### Task item
Your output should be the listing itself, repeated exactly.

>>>

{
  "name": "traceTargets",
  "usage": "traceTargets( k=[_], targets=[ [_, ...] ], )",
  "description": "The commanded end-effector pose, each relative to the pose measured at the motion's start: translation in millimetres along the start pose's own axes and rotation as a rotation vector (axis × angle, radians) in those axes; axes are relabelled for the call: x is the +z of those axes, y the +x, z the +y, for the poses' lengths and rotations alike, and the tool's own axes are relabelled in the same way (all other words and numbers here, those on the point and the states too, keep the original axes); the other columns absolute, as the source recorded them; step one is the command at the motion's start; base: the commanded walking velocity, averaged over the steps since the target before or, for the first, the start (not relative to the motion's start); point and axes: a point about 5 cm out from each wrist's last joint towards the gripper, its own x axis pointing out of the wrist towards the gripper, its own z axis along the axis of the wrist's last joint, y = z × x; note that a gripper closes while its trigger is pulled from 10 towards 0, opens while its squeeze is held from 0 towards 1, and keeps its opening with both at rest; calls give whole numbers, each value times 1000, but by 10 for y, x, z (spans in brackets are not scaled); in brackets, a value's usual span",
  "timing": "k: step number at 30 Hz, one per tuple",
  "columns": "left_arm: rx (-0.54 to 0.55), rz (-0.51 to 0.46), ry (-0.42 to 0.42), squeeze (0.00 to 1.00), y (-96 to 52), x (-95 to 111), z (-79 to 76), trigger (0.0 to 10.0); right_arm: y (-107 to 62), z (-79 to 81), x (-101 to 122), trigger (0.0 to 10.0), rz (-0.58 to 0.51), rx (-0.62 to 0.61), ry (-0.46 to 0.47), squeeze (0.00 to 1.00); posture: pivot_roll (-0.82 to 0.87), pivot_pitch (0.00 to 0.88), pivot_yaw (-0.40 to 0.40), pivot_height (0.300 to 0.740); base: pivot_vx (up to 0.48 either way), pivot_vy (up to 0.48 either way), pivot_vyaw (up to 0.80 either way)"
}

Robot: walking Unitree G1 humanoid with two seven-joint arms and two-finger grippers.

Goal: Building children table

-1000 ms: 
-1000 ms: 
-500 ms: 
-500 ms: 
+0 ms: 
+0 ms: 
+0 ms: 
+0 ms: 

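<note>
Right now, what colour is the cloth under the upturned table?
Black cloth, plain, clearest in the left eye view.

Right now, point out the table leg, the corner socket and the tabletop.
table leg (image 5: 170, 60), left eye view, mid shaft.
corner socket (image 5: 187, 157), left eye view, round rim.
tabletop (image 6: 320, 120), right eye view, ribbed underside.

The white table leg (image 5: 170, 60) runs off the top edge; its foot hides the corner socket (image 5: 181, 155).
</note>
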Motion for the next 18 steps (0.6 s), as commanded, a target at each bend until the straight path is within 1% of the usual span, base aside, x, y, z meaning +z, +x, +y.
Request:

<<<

### Output below
{
  "name": "traceTargets",
  "usage": "traceTargets( k=[_], targets=[ [_, ...] ], )",
  "description": "The commanded end-effector pose, each relative to the pose measured at the motion's start: translation in millimetres along the start pose's own axes and rotation as a rotation vector (axis × angle, radians) in those axes; axes are relabelled for the call: x is the +z of those axes, y the +x, z the +y, for the poses' lengths and rotations alike, and the tool's own axes are relabelled in the same way (all other words and numbers here, those on the point and the states too, keep the original axes); the other columns absolute, as the source recorded them; step one is the command at the motion's start; base: the commanded walking velocity, averaged over the steps since the target before or, for the first, the start (not relative to the motion's start); point and axes: a point about 5 cm out from each wrist's last joint towards the gripper, its own x axis pointing out of the wrist towards the gripper, its own z axis along the axis of the wrist's last joint, y = z × x; note that a gripper closes while its trigger is pulled from 10 towards 0, opens while its squeeze is held from 0 towards 1, and keeps its opening with both at rest; calls give whole numbers, each value times 1000, but by 10 for y, x, z (spans in brackets are not scaled); in brackets, a value's usual span",
  "timing": "k: step number at 30 Hz, one per tuple",
  "columns": "left_arm: rx (-0.54 to 0.55), rz (-0.51 to 0.46), ry (-0.42 to 0.42), squeeze (0.00 to 1.00), y (-96 to 52), x (-95 to 111), z (-79 to 76), trigger (0.0 to 10.0); right_arm: y (-107 to 62), z (-79 to 81), x (-101 to 122), trigger (0.0 to 10.0), rz (-0.58 to 0.51), rx (-0.62 to 0.61), ry (-0.46 to 0.47), squeeze (0.00 to 1.00); posture: pivot_roll (-0.82 to 0.87), pivot_pitch (0.00 to 0.88), pivot_yaw (-0.40 to 0.40), pivot_height (0.300 to 0.740); base: pivot_vx (up to 0.48 either way), pivot_vy (up to 0.48 either way), pivot_vyaw (up to 0.80 either way)"
}

Robot: walking Unitree G1 humanoid with two seven-joint arms and two-finger grippers.

Goal: Building children table

-1000 ms: 
-1000 ms: 
-500 ms: 
-500 ms: 
+0 ms: 
+0 ms: 
+0 ms: 
+0 ms: 

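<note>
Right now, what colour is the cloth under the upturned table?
Black cloth, plain, clearest in the left eye view.

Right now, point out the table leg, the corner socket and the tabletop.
table leg (image 5: 170, 60), left eye view, mid shaft.
corner socket (image 5: 187, 157), left eye view, round rim.
tabletop (image 6: 320, 120), right eye view, ribbed underside.

The white table leg (image 5: 170, 60) runs off the top edge; its foot hides the corner socket (image 5: 181, 155).
</note>
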Motion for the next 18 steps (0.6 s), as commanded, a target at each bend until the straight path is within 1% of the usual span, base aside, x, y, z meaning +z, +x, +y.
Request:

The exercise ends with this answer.